Pirlo is the ultimate deep-lying playmaker. His metronomic passing makes Juve's attack tick. Marchisio and Vidal complement him perfectly as box-to-box midfielders who tackle hard on defense while making deadly runs through the channels on the other end of the field.
Rumors like this report in the Mirror have been swirling around Marchisio this summer. There is talk that "il principino" is on the outs with Juve management and doesn't know if he is "still an important player" for Juve. Football-Italia has reported that Juve may listen to offers for Marchisio to raise capital for a move for Stevan Jovetic, but as we'll see later, recent developments may have changed that scenario.
As the Mirror reports, Manchester United have been lying in wait to make Marchisio the replacement to the re-retiring Paul Scholes, but it's probably all speculation. Marchisio is one of the club's vice-captains and is a likely contender to wear the armband in the future. It's a good bet that he stays in Turin.
Marchisio moved into the hole in a 3-5-1-1 towards the end of the season to accommodate a place in the starting lineup for Paul Pogba. The young Frenchman was a revelation last year and further proof of Andrea Agnelli's mastery of the Bosman transfer, but moves that the team has made to the forward line probably means Marchisio will be moved back into his usual role, at least in the Champions League. Pogba will likely be used more in the league to spell the MVP midfield and keep them fresh for Europe.

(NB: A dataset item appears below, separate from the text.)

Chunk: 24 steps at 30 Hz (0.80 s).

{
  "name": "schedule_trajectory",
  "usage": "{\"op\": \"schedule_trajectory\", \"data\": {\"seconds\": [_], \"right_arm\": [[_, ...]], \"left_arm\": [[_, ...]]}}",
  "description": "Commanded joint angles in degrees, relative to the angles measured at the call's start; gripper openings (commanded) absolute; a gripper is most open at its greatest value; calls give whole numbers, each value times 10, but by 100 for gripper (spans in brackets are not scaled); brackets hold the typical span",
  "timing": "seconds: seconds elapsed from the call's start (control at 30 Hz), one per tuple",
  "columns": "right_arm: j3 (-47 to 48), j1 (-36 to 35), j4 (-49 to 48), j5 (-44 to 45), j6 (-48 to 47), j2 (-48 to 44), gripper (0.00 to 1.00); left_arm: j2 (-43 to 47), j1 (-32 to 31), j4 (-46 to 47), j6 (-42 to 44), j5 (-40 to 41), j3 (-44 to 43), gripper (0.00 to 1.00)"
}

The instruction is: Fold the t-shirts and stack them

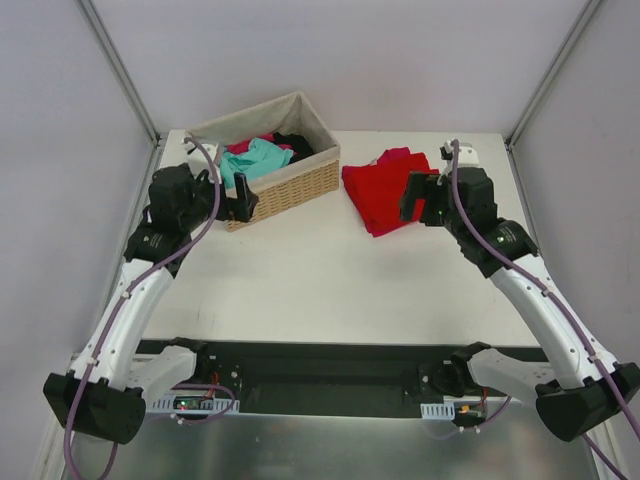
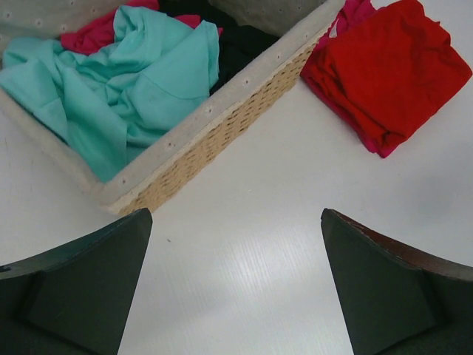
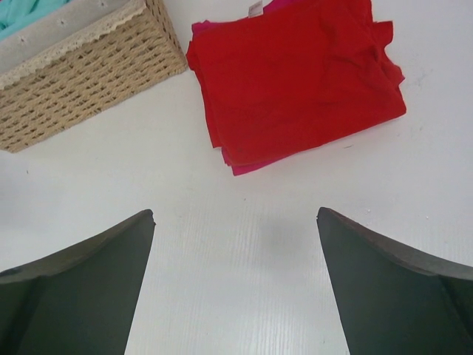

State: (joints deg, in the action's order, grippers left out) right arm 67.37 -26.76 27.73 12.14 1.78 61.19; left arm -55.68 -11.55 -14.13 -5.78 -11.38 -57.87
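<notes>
A folded red t-shirt (image 1: 380, 196) lies on a folded magenta one (image 3: 255, 164) at the back right of the table; it also shows in the left wrist view (image 2: 388, 70) and the right wrist view (image 3: 295, 74). A crumpled teal t-shirt (image 1: 253, 160) lies in the woven basket (image 1: 290, 185) with magenta (image 2: 92, 33) and black (image 2: 240, 44) cloth beside it. My left gripper (image 1: 238, 205) is open and empty at the basket's near left corner. My right gripper (image 1: 420, 200) is open and empty just over the near edge of the red stack.
The tan basket with beige lining (image 2: 211, 126) stands at the back left, its corner close to the left fingers. Grey walls and metal frame posts close in the table on three sides. Bare white tabletop (image 1: 320, 280) lies between the arms.
</notes>
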Motion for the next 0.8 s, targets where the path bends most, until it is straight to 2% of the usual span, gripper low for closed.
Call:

Stephan Lichtsteiner will hold down the right side of midfield, backed up by Simone Padoin and Simone Pepe. The left side will be left to a combination of Federico Peluso—who was fully purchased from Atalanta a week ago—and Kwadwo Asamoah, who also had his transfer made permanent this past week.
Peluso is the more defensive option and can also deputize at center back if necessary. Asamoah started last season like gangbusters, but tailed off after he represented Ghana at the Africa Cup of Nations. He improved as the season came to an end, and his upside is huge.
Come Champions League play in September, Lichtstiener will hold down the right side, with the MVP midfield in the center and Peluso and Asamoah splitting time on the left depending on situation and form.
The forward position is what will change the most for Juve between last season and the new season. Juve's inability to hold the ball against Bayern in the first leg of the quarterfinals last year was partially due to horrible hold-up play by Alessandro Matri and Fabio Quagliarella. Their inability to keep the ball until help could arrive from the midfield set the tone for the entire tie.
Forward has been Juve's biggest weakness the last few seasons. If you look at the statistics on WhoScored, Matri is one of the most efficient strikers in Europe. The problem is that he doesn't get himself into position to take more shots. Quagliarella has shown flashes of the brilliance he showed before he blew out his knee in 2010-11 but hasn't been trusted with continual playing time.
Mirko Vucinic is maddeningly inconsistent but brilliant when he is on. His problem has been playing out of position. He is more of a "secunda punta" than a No. 9, meant to play slightly further back in the hole behind a target man.
He will get the chance to do that this year. Fernando Llorente agreed in January to join the club on a free transfer once the summer window opens. The classic target man that Juve has lacked since the departure of David Trezeguet, Llorente did not play much this season after a contract row with Athletic Bilbao, but he scored 29 goals in all competitions the year before—and he's not going to be alone.
The Daily Mail reports that Juve reached to a deal with Manchester City to bring Carlos Tevez to the Juventus Stadium on Tuesday. The deal will be official as early as Wednesday once the Argentine passes a physical.
Tevez is another secunda who can support Llorente and has extensive Champions League experience with both Manchester clubs—including a title with Manchester United in 2008.
Some other rumors—like this Metro report about Stevan Jovetic or this Sky Sports report about Gonzalo Higuain—are still swirling. The Tevez signing may change the situation when it becomes official, but with the move costing Juve only a reported €9 million plus a maximum of €3 million in performance-based bonuses the Bianconeri may have the financial wiggle room for another major signing.
The prediction for the front line as the roster currently stands: Llorente up top, with a rotation of Vucinic and Tevez supporting from the secunda punta spot.